If you’ve been following Newsnibbles since its inception way back in 2010, you may recall an interview we did with up and coming artist; Nicola Anthony – where she was making art from words.
Well, Nicola is now an internationally acclaimed artist, working out of Singapore, and has most recently been nominated for the Sovereign Asian Art Prize. She has taken some time out of her busy schedule to pop in for a cuppa and a chat with Badger, and we were absolutely thrilled to see her.
1. What have you been up to since we last spoke to you those many years ago?
Last year I travelled to the dusty streets of Yangon in Myanmar to open my exhibition and I spontaneously took up an artist residency / intervention at the historic Secretariat Building in Yangon. I inserted secret bits of art into crevices in the walls and made gold leaf patterns on unsuspecting surfaces. Last summer I travelled from my home in Singapore to live in Los Angeles while I installed a public sculpture at USCSF. This year I have set up a second studio space in Ireland, which recently adopted two stray kittens who now run fierce security outside the art studio.
2. What does being nominated for this prize mean, for you personally and for women in art as a whole?
Being shortlisted for the second year running is an honour. The prize is selected by rather an illustrious panel of judges, so their acknowledgement means a lot to me. The Sovereign Art Foundation has noticed in recent years the relatively high number of women nominees. When I looked at the numbers last year it was about 50%, which did not strike me as lots, but it was at that point that I was shaken into realising how much of a gender discrepancy there is in the arts – and, even more so in Asia where the gender inequality is much more pronounced. More men are awarded prizes and exhibitions, more trust is placed in a male name, and investigation worldwide has spotted the same old patterns. I had never suspected or expected gender discrimination in the past and so I had not noticed any bias. I started to rethink all those times when it was an epic struggle to get something done or to be listened to as an artist: I had always thought those occasions were because I look young, because I am short, or even to do with race – could it have been because I am a woman? I don’t know, it’s dangerous to speculate. So to answer your question, in the past I would not have thought my nomination meant anything for women in general – but, in the light of the last few years which revealed the little micro aggressions and imbalances that all of us have been blind to, I think it is a little step in the right direction.
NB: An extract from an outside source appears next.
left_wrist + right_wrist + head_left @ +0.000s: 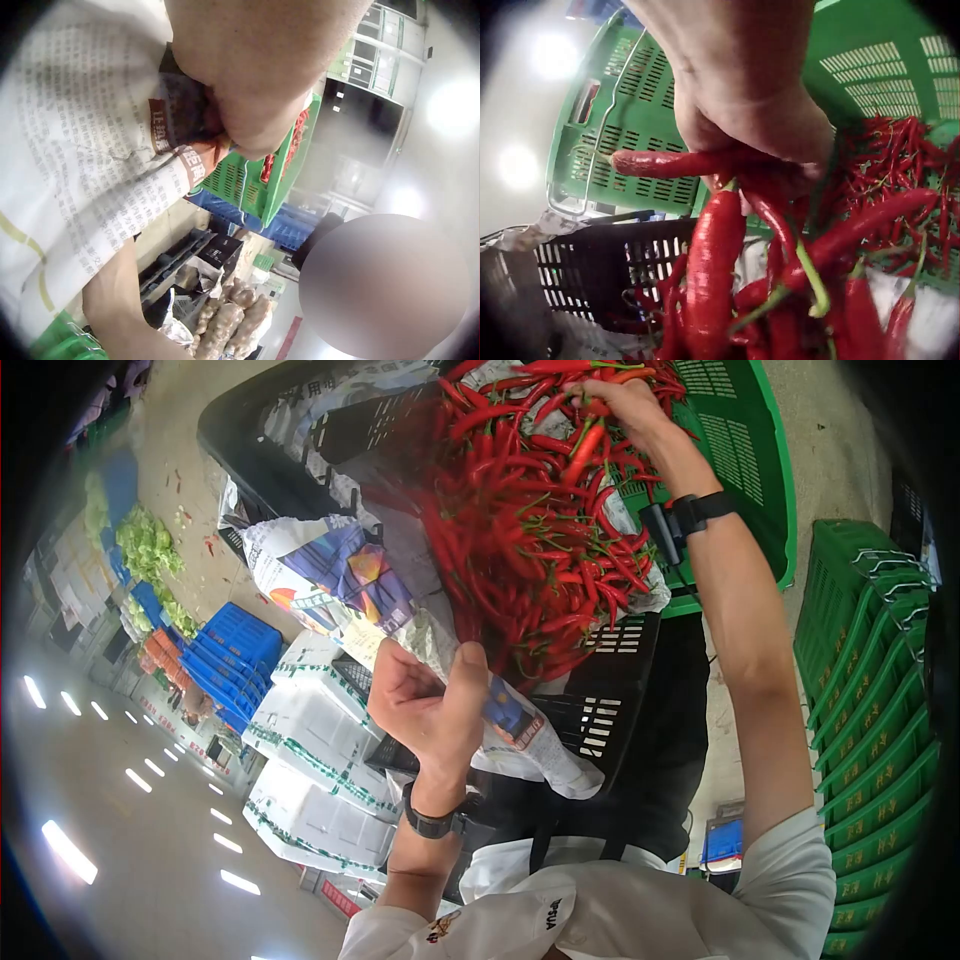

3. Talk us through a kinetic light sculpture. What’s that about, then?
Well, kinetic art is art which moves – it’s exciting because you feel like you are making it come alive. I often use motors or clock mechanisms in my work to create cycles and rotation. This started because I am inspired by the moon, sun and stars, and the generations of humans who lived their lives guided by their overhead transit. I think adding light was an extension of that. What I discovered is that shining light behind my sculptures allows the shadows and light projections to be enhanced, and themselves move, shift, elongate and contract on the surface. ‘Reclamation’ is like a shadow show on the surface of a lit up mandala.
4. Where can we go to see your art?
I am represented by Intersections Gallery in Singapore and my work in progress is sometimes open to public at Inkwell studios and of course on my Instagram (if you know the special knock), or you can contact my studio in Dublin. Meanwhile I have permanent sculptures in Singapore and Los Angeles, and later this year in Colorado, visit anytime!
5. What’s next on the agenda?
I am currently working on a new public sculpture – this will be my first permanent outdoor sculpture so it takes a lot more specific attention to materials and the sciencey bit. It will be installed in Aspen, and will be a metal swirl of words of love and Jewish blessings. It is a sculpture about speaking out and about kindness to others.
6. Do you have a favourite badger?
Apparently the Irish badger is called Meles meles, and I have not seen European Badgers for many years as I have been living in Asia. I am really hoping to see a Meles meles this year when I am spending time in Ireland.
7. Would you dress your pet?
I think it’s cruel to dress animals unless they absolutely need it to keep them warm. My opinion is, whether or not your animal seems to like it, it is for the human’s enjoyment and not for the animals and that should be a clue as to whether it is the kind thing to do. Even my two security cats are not asked to wear a uniform. (Rant over.)